Artwork and packaging
The front cover of the record (and the fold-out of the CD version) featured the members of the band emerging from a strange circle. The liner notes from the "Post Post-Modern Man" single revealed that the circle is actually a computer simulation of the planet Jupiter. This image of Jupiter was provided by Philip Marcus and Nicholas Socci. Smooth Noodle Maps was also issued on limited edition red vinyl by the Dutch East label. 

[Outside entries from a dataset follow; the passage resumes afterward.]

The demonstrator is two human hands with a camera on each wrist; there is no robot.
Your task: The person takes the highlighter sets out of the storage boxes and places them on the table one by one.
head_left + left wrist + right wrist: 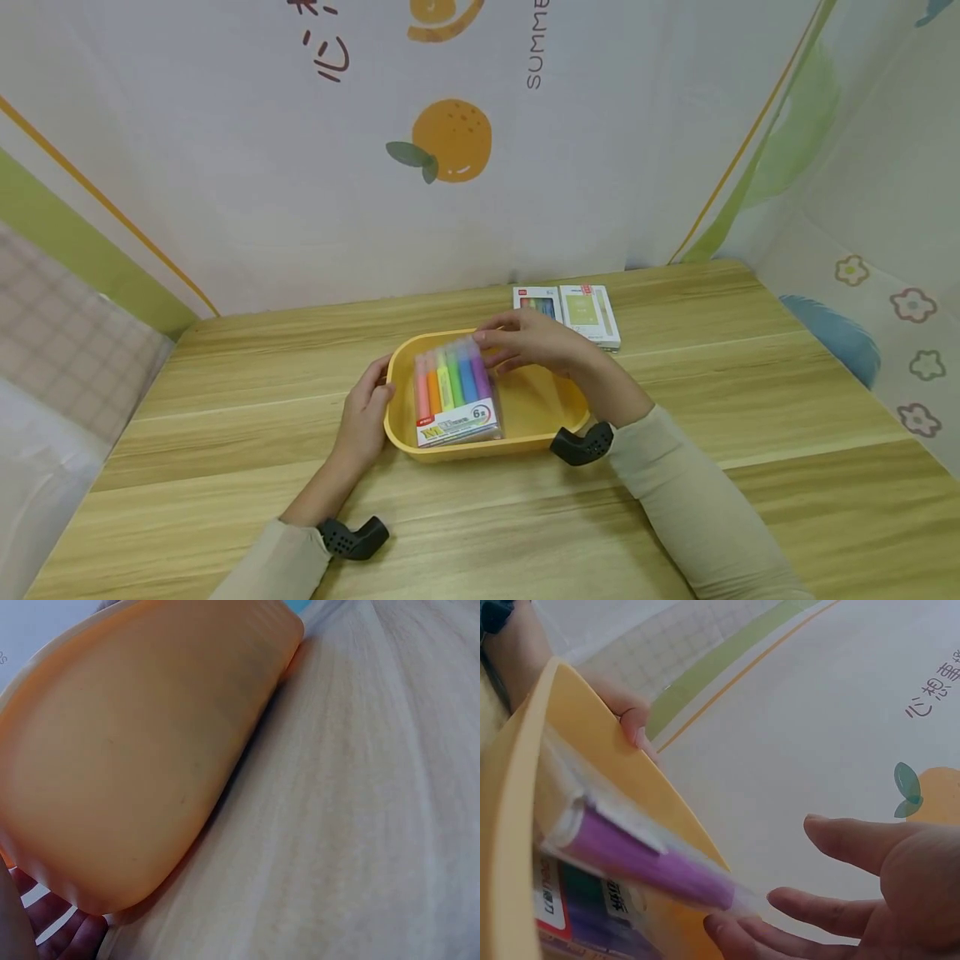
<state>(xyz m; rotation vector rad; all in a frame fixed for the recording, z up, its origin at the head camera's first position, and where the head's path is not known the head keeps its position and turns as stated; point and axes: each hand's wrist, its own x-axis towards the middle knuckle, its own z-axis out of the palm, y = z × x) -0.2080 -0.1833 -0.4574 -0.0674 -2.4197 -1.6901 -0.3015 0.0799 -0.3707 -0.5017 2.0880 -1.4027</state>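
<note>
Evidently the step in hand was setting the highlighter pack [455, 398] into the yellow tray [543, 410] at the centre of the head view. The pack lay in the tray's left half, its far end raised against the rim. The right hand [534, 343] sat over that far end; in the right wrist view its fingers [832, 915] were spread and nearly straight, one fingertip touching the pack's corner, gripping nothing. The left hand [365, 415] rested against the tray's left wall, fingers laid on the rim rather than curled tight, steadying it on the wooden table [750, 392]. Two more boxed packs [570, 312] lay just above the tray, towards the frame's upper middle. The next move, I judged, called for lifting the right hand clear and, if needed, pressing the raised end down flat.
</note>
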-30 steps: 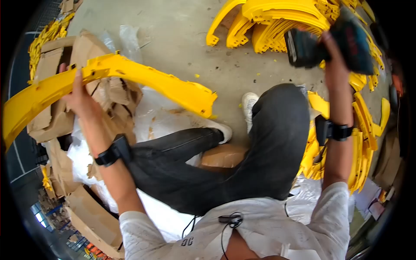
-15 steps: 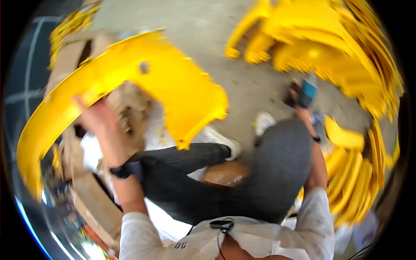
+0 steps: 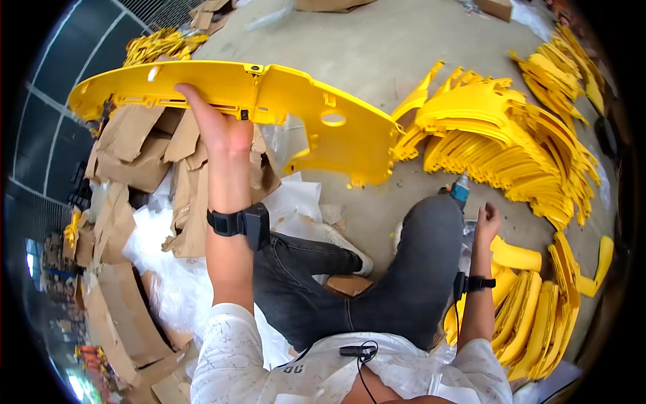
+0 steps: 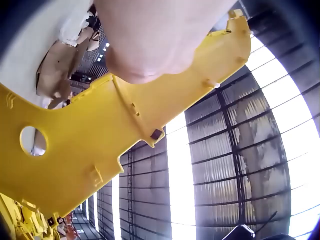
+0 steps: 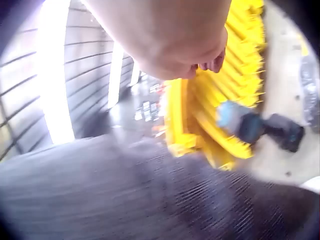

The album title Smooth Noodle Maps refers to a kind of discrete mathematical system—a noodle map—which may exhibit chaotic behavior, similar to the standard map. The adjective smooth refers to the lack of kinks or discontinuities. This is referenced in the song "Devo Has Feelings Too", which includes the lyric, "snake through the chaos with a smooth noodle map." 

Promotion
Two music videos were made for the album's second single, "Post Post-Modern Man". The first, which was directed by Devo co-founder and bassist Gerald Casale and was never officially released, saw the band driving a Lincoln Town Car along the desolate Interstate 10 in Southern California. According to Casale, when the finished video was delivered to Enigma, they demanded the video include March 1990's Playboy Playmate of the Month, Deborah Driggs, in order to make it more marketable. After acquiescing to Enigma's demands, MTV then rejected the video because it used the "Macro Post Modern Mix" of the song instead of the "college alternative track" they wanted to market, as featured on the original album. This resulted in a second video directed by Rocky Schenck, which featured Devo in a spoof of the Home Shopping Network, selling various Devo-related merchandise.

Reissue
In 2018, Futurismo Inc. issued a two-disc deluxe edition of Smooth Noodle Maps, on both CD and vinyl formats. The double CD set comes housed in a digipak while the double LP comes in three vinyl color variations. Both formats include gatefold sleeves with die-cut windows and changeable covers, a fold-out poster and liner notes from band member Gerald Casale.

Critical reception

Village Voice critic Robert Christgau awarded the album a "Dud" rating, which meant he did not write a review to accompany it. In retrospective reviews, AllMusic's Steve Huey noted that while the album was "inconsistent, especially in terms of subject matter, the band does try some new ideas in its arrangements." Similarly, Mark Prindle noted that the album "features newer synths and an attempt to incorporate dance elements into Devo's late-period faceless boring dance-pop, but it's just as hookless, generic and dated as its two predecessors."

Track listing

 The "Post Post-Modern Man" mixes contain samples of "It's More Fun to Compute" by Kraftwerk.2019 Futurismo Inc. "Deluxe Edition" bonus discTracks 8–14 previously unreleased.

Personnel
Credits adapted from Pioneers Who Got Scalped: The Anthology CD liner notes:Devo Mark Mothersbaugh – vocals, keyboards, guitar
 Gerald Casale – vocals, bass guitar, keyboards
 Bob Mothersbaugh – lead guitar, vocals
 Bob Casale – rhythm guitar, keyboards, vocals
 David Kendrick – drums

Credits adapted from the original album's liner notes:Additional musician Frank Schubert – guitar (tracks 10–11)Technical'''
 Devo – producer
 Bob Casale – engineer
 Andrew Ballard – assistant engineer
 Jeff Lord Alge – mixing
 Ryan S. Moore – digital programming
 Marty Frazoo – technical assistance
 Björn Almstedt – mastering 
 Pat Dillon – art direction
 Gerald Casale – art direction, graphic concepts
 Laddy Van Jansky – photography

 Tour 
Like the Total Devo tour before it, the Smooth Noodle Maps tour saw Devo scaling things back and presenting a very basic set with no complex visuals. The band wore plain white Tyvek shirts and shorts with the Jupiter image from Smooth Noodle Maps on the left breast of the shirt. As in earlier tours, Devo removed their shirts later in the set to reveal solid black T-shirts emblazoned with the band name on the front. The three songs performed from the album were "When We Do It," "Post Post-Modern Man" and "A Change Is Gonna Cum". Prior to the Smooth Noodle Maps tour, Devo had performed "Post Post-Modern Man" and "A Change Is Gonna Cum" as early as October 1989.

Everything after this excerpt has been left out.